:: WHAT YOU SHOULD DO ::
The records below must be returned exactly, with every picture left out.

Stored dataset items
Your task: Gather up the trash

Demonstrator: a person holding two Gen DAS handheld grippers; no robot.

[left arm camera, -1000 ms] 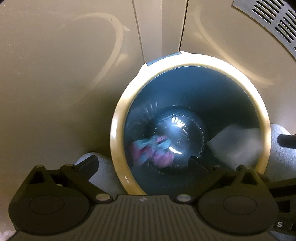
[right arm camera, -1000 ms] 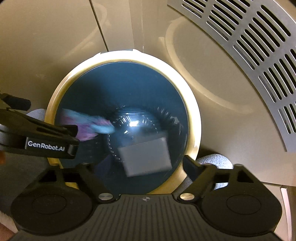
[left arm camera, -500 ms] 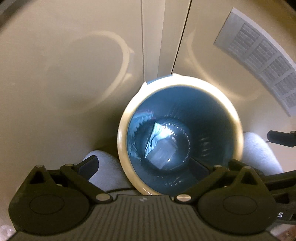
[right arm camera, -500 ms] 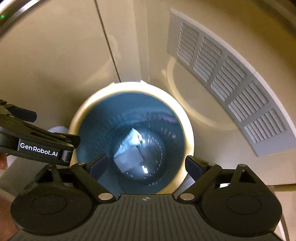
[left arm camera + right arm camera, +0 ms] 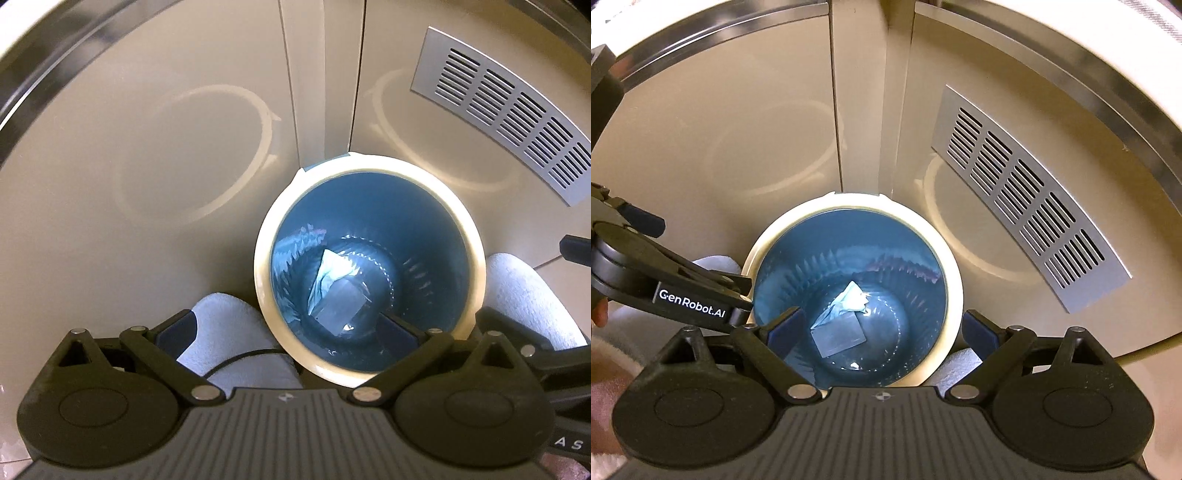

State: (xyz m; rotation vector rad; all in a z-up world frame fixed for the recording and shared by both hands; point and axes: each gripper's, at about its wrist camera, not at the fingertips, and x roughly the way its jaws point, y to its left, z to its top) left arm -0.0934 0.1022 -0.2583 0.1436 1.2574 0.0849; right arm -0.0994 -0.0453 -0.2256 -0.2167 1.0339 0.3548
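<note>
At the bottom of the blue bin (image 5: pixel 369 206), low in the centre of both views, lie two pieces of trash: a flat grey card (image 5: pixel 839 336) and, touching its upper edge, a crumpled pale wrapper (image 5: pixel 851 298). In the left wrist view the same pair sits just below the middle of the frame, card (image 5: pixel 341 308) under wrapper (image 5: pixel 332 267). The bin has a cream rim (image 5: pixel 955 280) and glossy inner walls (streaks of pink and white on them look like reflections, though I cannot tell for sure).

The left gripper (image 5: pixel 286 328) hangs above the bin with its fingers spread wide and nothing between them; one blue pad (image 5: pixel 397 328) shows over the bin's mouth, the other over a grey slipper (image 5: pixel 229 332) at lower left. The right gripper (image 5: pixel 882 332) is likewise spread apart and empty, straddling the rim. The left gripper also enters the right wrist view from the left edge (image 5: pixel 701 295).

Behind the bin stand beige cabinet doors (image 5: pixel 147 147), with a slotted metal vent (image 5: pixel 1027 199) at the right of frame.
</note>
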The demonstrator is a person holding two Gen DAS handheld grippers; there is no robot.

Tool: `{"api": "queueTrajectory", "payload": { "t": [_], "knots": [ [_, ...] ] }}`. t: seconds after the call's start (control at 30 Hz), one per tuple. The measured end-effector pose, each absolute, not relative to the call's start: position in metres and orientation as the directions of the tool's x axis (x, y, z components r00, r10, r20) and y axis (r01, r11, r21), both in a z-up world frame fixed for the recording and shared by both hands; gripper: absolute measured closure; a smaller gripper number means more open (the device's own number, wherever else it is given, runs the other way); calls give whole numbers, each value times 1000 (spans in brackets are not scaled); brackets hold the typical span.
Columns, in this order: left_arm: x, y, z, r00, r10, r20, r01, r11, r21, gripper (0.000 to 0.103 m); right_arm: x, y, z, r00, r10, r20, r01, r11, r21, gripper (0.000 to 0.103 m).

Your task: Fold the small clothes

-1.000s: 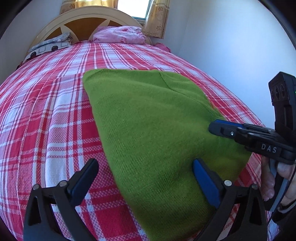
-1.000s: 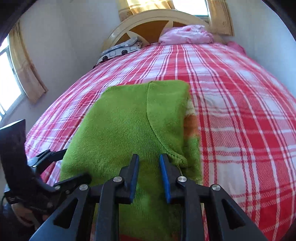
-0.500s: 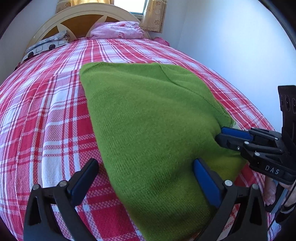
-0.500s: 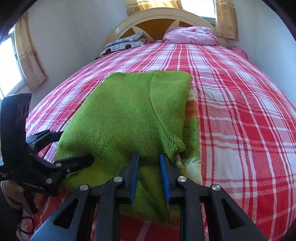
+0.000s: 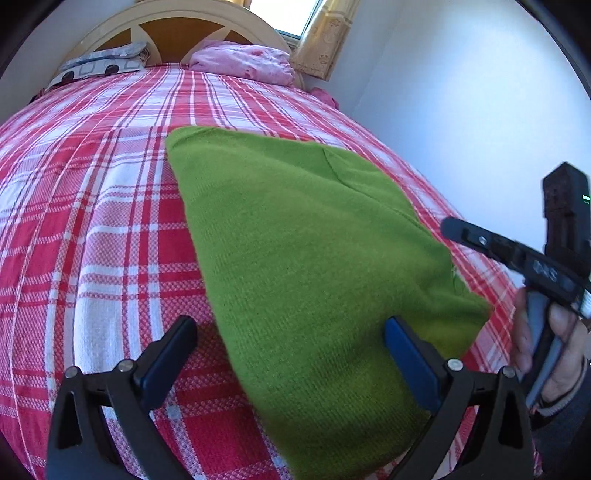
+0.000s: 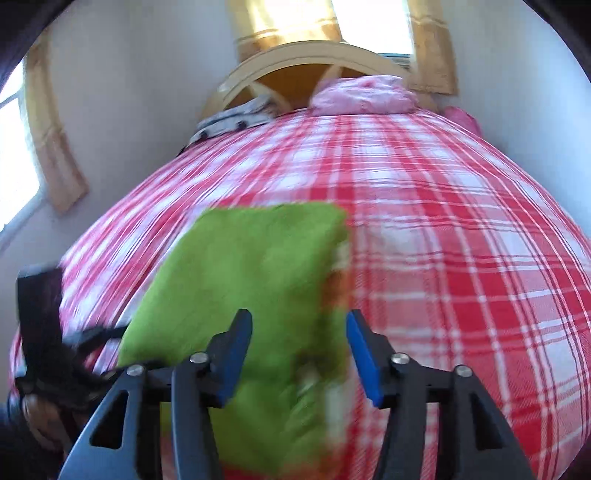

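Note:
A folded green knit garment (image 5: 306, 251) lies flat on the red plaid bedspread (image 5: 92, 206). My left gripper (image 5: 291, 354) is open and empty, its jaws straddling the garment's near left edge. My right gripper (image 6: 299, 350) is open and empty, raised over the garment's (image 6: 243, 280) near right corner; the view is motion-blurred. The right gripper also shows at the right of the left wrist view (image 5: 491, 243), lifted clear of the cloth. A strip of orange and white cloth (image 6: 338, 284) peeks out along the garment's right edge.
A pink pillow (image 5: 243, 62) and a patterned grey pillow (image 5: 96, 66) lie at the wooden headboard (image 5: 177, 26). A white wall (image 5: 461, 92) runs along the bed's right side. Curtained windows sit behind the headboard and on the left wall (image 6: 14, 155).
My right gripper has opened, let go of the garment's near right corner and lifted back from it. My left gripper stayed open and pulled back slightly.

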State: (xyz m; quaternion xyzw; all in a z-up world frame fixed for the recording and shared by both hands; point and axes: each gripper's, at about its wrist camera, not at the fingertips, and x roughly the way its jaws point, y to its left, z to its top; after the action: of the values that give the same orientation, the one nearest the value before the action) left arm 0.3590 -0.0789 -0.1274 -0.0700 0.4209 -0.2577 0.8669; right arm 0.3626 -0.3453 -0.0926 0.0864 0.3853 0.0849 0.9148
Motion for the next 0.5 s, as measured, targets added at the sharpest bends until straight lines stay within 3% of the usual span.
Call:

:: TASK ANSWER ::
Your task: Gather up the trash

Demonstrator: a person holding two Gen DAS handheld grippers; no robot.

[left arm camera, -1000 ms] 
[right arm camera, -1000 ms] 
[left arm camera, -500 ms] 
[right arm camera, -500 ms] 
[left arm camera + right arm camera, +0 ms] 

State: (xyz m; rotation vector rad; all in a z-up world frame fixed for the recording and shared by both hands; point and axes: each gripper's, at about its wrist camera, not at the fingertips, and x roughly the way its jaws point, y to its left, z to its top) left arm -0.0934 0.1022 -0.2583 0.1436 1.2574 0.0849; right arm -0.0994 -0.0453 -0.2256 -0.2167 1.0339 0.3548
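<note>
At the bottom of the blue bin (image 5: pixel 369 206), low in the centre of both views, lie two pieces of trash: a flat grey card (image 5: pixel 839 336) and, touching its upper edge, a crumpled pale wrapper (image 5: pixel 851 298). In the left wrist view the same pair sits just below the middle of the frame, card (image 5: pixel 341 308) under wrapper (image 5: pixel 332 267). The bin has a cream rim (image 5: pixel 955 280) and glossy inner walls (streaks of pink and white on them look like reflections, though I cannot tell for sure).

The left gripper (image 5: pixel 286 328) hangs above the bin with its fingers spread wide and nothing between them; one blue pad (image 5: pixel 397 328) shows over the bin's mouth, the other over a grey slipper (image 5: pixel 229 332) at lower left. The right gripper (image 5: pixel 882 332) is likewise spread apart and empty, straddling the rim. The left gripper also enters the right wrist view from the left edge (image 5: pixel 701 295).

Behind the bin stand beige cabinet doors (image 5: pixel 147 147), with a slotted metal vent (image 5: pixel 1027 199) at the right of frame.
</note>
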The demonstrator is a person holding two Gen DAS handheld grippers; there is no robot.

Tool: `{"api": "queueTrajectory", "payload": { "t": [_], "knots": [ [_, ...] ] }}`. t: seconds after the call's start (control at 30 Hz), one per tuple. The measured end-effector pose, each absolute, not relative to the call's start: position in metres and orientation as the directions of the tool's x axis (x, y, z components r00, r10, r20) and y axis (r01, r11, r21), both in a z-up world frame fixed for the recording and shared by both hands; gripper: absolute measured closure; a smaller gripper number means more open (the device's own number, wherever else it is given, runs the other way); calls give whole numbers, each value times 1000 (spans in brackets are not scaled); brackets hold the typical span.
Columns, in this order: left_arm: x, y, z, r00, r10, r20, r01, r11, r21, gripper (0.000 to 0.103 m); right_arm: x, y, z, r00, r10, r20, r01, r11, r21, gripper (0.000 to 0.103 m).

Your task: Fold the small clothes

-1.000s: 
-1.000s: 
-0.500s: 
-0.500s: 
+0.000s: 
+0.000s: 

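Note:
A folded green knit garment (image 5: 306, 251) lies flat on the red plaid bedspread (image 5: 92, 206). My left gripper (image 5: 291, 354) is open and empty, its jaws straddling the garment's near left edge. My right gripper (image 6: 299, 350) is open and empty, raised over the garment's (image 6: 243, 280) near right corner; the view is motion-blurred. The right gripper also shows at the right of the left wrist view (image 5: 491, 243), lifted clear of the cloth. A strip of orange and white cloth (image 6: 338, 284) peeks out along the garment's right edge.
A pink pillow (image 5: 243, 62) and a patterned grey pillow (image 5: 96, 66) lie at the wooden headboard (image 5: 177, 26). A white wall (image 5: 461, 92) runs along the bed's right side. Curtained windows sit behind the headboard and on the left wall (image 6: 14, 155).
My right gripper has opened, let go of the garment's near right corner and lifted back from it. My left gripper stayed open and pulled back slightly.
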
State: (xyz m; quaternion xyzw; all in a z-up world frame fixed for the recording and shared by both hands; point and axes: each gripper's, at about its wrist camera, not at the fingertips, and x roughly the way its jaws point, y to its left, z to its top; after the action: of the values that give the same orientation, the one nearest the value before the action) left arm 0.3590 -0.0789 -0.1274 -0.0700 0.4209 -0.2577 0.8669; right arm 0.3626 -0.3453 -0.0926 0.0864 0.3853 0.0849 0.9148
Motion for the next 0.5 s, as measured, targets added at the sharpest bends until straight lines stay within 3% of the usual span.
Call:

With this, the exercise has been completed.